(Beginning of Information supplied)

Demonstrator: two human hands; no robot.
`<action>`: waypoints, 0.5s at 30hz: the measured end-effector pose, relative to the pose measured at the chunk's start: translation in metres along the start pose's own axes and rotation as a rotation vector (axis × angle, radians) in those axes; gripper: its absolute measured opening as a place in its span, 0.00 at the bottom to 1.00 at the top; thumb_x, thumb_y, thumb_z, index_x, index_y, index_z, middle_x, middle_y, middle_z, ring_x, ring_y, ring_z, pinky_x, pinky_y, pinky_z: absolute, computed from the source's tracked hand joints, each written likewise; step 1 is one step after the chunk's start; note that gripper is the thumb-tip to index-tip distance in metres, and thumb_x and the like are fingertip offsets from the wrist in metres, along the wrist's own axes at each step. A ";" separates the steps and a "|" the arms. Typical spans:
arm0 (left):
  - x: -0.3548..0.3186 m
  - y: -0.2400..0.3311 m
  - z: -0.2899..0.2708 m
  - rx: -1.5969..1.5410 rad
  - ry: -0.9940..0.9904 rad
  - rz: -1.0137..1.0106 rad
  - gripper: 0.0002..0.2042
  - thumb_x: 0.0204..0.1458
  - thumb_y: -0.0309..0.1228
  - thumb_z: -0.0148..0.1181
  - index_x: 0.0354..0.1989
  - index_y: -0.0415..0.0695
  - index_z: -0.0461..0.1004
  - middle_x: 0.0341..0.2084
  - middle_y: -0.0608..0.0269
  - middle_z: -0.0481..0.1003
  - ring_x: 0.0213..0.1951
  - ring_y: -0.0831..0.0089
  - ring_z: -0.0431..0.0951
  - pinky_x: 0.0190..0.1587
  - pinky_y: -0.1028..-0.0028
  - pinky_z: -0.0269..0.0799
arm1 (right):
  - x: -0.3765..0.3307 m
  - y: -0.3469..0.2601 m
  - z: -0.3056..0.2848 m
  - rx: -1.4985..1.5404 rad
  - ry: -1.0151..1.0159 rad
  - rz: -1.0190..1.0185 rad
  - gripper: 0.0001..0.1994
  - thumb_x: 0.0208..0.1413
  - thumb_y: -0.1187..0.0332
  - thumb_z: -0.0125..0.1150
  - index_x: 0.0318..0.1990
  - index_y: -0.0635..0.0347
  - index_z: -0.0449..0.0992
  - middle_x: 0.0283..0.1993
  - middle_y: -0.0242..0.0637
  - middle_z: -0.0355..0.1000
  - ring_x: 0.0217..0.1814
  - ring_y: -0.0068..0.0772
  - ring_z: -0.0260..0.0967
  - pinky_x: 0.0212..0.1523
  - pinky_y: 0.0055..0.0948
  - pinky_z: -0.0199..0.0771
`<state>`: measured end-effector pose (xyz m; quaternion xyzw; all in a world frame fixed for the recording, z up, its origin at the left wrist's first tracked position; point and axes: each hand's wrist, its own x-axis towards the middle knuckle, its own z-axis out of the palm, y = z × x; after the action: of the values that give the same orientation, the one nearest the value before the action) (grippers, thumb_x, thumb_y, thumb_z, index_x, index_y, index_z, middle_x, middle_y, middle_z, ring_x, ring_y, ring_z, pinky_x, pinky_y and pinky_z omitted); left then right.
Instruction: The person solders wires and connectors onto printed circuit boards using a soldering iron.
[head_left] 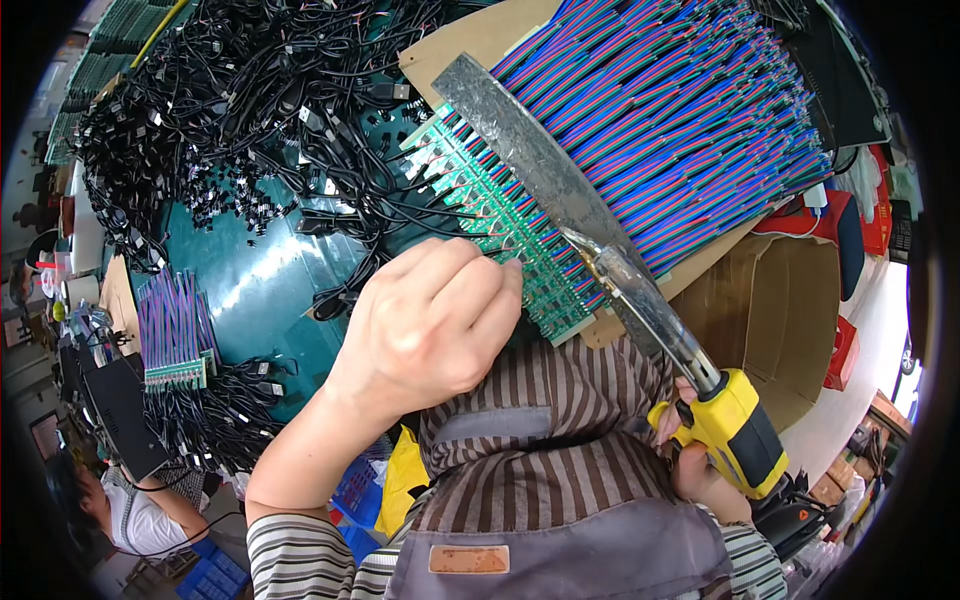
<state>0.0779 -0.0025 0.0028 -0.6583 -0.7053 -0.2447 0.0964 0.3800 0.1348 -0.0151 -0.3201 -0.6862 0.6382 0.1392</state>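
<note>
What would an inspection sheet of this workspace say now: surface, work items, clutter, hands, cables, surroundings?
Surface: green tabletop, glossy, partly covered.
Work items: green circuit board panel with coloured wires; grey metal bar lying across the wires.
Clutter: second wired board on the left side.
Hands: left hand curled over the panel, fingertips partly hidden; right hand gripping a yellow-and-black tool.
Cables: black cables heaped and tangled at upper left, more at lower left.
Surroundings: open cardboard box at right; co-worker at lower left.
</note>
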 end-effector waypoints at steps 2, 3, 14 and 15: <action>0.001 -0.001 -0.001 -0.019 -0.009 0.000 0.13 0.33 0.19 0.69 0.31 0.37 0.79 0.22 0.65 0.71 0.27 0.68 0.75 0.27 0.71 0.73 | 0.000 0.004 -0.003 -0.053 -0.045 -0.067 0.34 0.54 0.51 0.65 0.54 0.75 0.63 0.32 0.36 0.75 0.31 0.23 0.73 0.38 0.22 0.72; 0.001 -0.002 -0.002 -0.011 -0.007 -0.001 0.13 0.33 0.19 0.69 0.31 0.37 0.79 0.22 0.65 0.71 0.27 0.68 0.75 0.27 0.71 0.73 | 0.000 0.010 -0.007 -0.050 -0.049 -0.073 0.34 0.54 0.51 0.65 0.54 0.75 0.63 0.32 0.36 0.75 0.31 0.23 0.73 0.38 0.22 0.72; 0.011 -0.026 -0.035 -0.323 -0.079 -0.176 0.13 0.41 0.18 0.65 0.38 0.41 0.83 0.27 0.62 0.76 0.30 0.68 0.78 0.33 0.70 0.75 | 0.011 0.003 0.001 -0.171 -0.028 -0.142 0.14 0.60 0.56 0.55 0.29 0.55 0.76 0.27 0.29 0.73 0.35 0.35 0.70 0.40 0.34 0.69; 0.020 -0.042 -0.039 -0.263 -0.050 -0.214 0.12 0.43 0.18 0.65 0.38 0.41 0.83 0.29 0.61 0.79 0.31 0.68 0.79 0.35 0.70 0.75 | 0.012 0.003 0.002 -0.157 0.001 -0.160 0.14 0.60 0.56 0.55 0.29 0.54 0.75 0.27 0.29 0.73 0.34 0.35 0.70 0.39 0.34 0.69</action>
<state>0.0278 -0.0038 0.0360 -0.5923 -0.7354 -0.3273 -0.0349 0.3708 0.1406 -0.0213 -0.2746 -0.7574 0.5692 0.1643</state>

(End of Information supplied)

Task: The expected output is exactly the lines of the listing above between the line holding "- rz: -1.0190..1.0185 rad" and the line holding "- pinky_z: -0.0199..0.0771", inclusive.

Task answer:
  - rz: -1.0190..1.0185 rad
  - gripper: 0.0001..0.1994
  - thumb_x: 0.0208..0.1413
  - thumb_y: -0.1187..0.0332
  - thumb_z: -0.0125..0.1150
  - index_x: 0.0318..0.1990
  - index_y: -0.0635..0.0347
  - index_z: -0.0449..0.0992
  - middle_x: 0.0283..0.1993
  - middle_y: -0.0242..0.0637
  - middle_z: -0.0355..0.1000
  - ring_x: 0.0217..0.1814
  - ring_y: -0.0068..0.0772
  - ring_z: -0.0260..0.0967
  - pinky_x: 0.0212..0.1523
  - pinky_y: 0.0055..0.0948
  - pinky_z: -0.0199..0.0771

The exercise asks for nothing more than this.